- **Problem statement**
Retype the listing below, keeping every line the same.

- **Data below**
===============

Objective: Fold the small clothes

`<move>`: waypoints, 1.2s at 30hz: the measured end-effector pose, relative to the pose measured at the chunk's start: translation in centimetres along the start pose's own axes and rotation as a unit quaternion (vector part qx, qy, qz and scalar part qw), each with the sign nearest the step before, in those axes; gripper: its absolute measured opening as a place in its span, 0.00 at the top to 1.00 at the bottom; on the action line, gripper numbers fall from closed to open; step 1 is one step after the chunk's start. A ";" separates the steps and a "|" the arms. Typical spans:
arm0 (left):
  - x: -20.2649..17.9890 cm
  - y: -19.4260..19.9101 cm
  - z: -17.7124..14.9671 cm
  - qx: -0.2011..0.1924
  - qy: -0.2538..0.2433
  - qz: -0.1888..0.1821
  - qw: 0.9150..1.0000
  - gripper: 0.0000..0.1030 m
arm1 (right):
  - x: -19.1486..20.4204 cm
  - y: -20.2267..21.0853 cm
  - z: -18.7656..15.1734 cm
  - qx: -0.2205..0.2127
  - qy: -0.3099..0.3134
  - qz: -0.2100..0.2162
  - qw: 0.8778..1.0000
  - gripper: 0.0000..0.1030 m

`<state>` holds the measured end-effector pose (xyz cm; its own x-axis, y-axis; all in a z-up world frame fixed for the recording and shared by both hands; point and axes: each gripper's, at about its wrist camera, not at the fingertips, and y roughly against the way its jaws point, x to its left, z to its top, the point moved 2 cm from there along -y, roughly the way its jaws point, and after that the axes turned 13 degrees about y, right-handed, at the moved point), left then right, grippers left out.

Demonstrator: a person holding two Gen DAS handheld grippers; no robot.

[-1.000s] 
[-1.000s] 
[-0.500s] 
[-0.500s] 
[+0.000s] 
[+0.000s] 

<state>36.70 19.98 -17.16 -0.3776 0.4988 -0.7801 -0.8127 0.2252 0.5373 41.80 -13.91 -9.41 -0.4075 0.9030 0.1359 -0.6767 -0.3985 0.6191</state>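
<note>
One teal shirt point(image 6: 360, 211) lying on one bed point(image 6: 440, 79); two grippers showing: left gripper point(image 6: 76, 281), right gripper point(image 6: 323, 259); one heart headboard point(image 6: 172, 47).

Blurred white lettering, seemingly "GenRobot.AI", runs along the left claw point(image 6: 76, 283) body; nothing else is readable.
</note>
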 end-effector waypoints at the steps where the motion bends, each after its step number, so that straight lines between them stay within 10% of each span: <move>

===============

- **Result below**
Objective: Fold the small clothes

`<move>`: waypoints, 1.2s at 30hz: the measured end-effector pose, relative to the pose measured at the chunk's start: translation in centimetres along the start pose's own axes and rotation as a unit quaternion (vector part qx, qy, qz and scalar part qw), each with the sign nearest the step before, in those axes; gripper: its absolute measured opening as a place in its span, 0.00 at the top to 1.00 at the bottom; on the action line, gripper numbers fall from closed to open; step 1 is one step after the chunk's start. A ";" separates the steps and a "|" the arms. Typical spans:
arm0 (left):
  - x: -20.2649..17.9890 cm
  - y: -19.4260..19.9101 cm
  - z: -17.7124..14.9671 cm
  - qx: -0.2011..0.1924
  - qy: -0.2538..0.2433
  - qz: -0.1888..0.1821
  - qw: 0.9150..1.0000
  - gripper: 0.0000..0.1030 m
arm1 (right):
  - x: -19.1486..20.4204 cm
  - y: -20.2267..21.0853 cm
  - z: -18.7656..15.1734 cm
  - qx: -0.2205..0.2127
  - qy: -0.3099..0.3134
  - qz: -0.2100..0.2162
  - qw: 0.8778..1.0000
  - gripper: 0.0000..0.1030 m

`<state>` holds the measured end-effector pose (xyz cm; its own x-axis, y-axis; all in a z-up world frame fixed for the recording and shared by both hands; point and axes: each gripper's, at about its wrist camera, not at the fingertips, and y roughly against the way its jaws point, x to its left, z to its top, the point moved 2 cm from there along -y, roughly the way its jaws point, and after that the axes turned 13 degrees about y, right-handed, at the moved point), left then right, grippers left out.

Demonstrator: a person holding two Gen DAS handheld grippers; no robot.

[-1.000s] 
[-1.000s] 
[-0.500s] 
[-0.500s] 
[+0.000s] 
[+0.000s] 

<state>36.70 19.98 -17.16 -0.3776 0.4988 -0.7801 -0.8127 0.2252 0.5373 41.80 -13.91 -9.41 -0.4075 0.9030 0.1359 -0.6767 -0.3985 0.6191</state>
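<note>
One teal shirt point(image 6: 360, 211) lying on one bed point(image 6: 440, 79); two grippers showing: left gripper point(image 6: 76, 281), right gripper point(image 6: 323, 259); one heart headboard point(image 6: 172, 47).

Blurred white lettering, seemingly "GenRobot.AI", runs along the left claw point(image 6: 76, 283) body; nothing else is readable.
</note>
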 end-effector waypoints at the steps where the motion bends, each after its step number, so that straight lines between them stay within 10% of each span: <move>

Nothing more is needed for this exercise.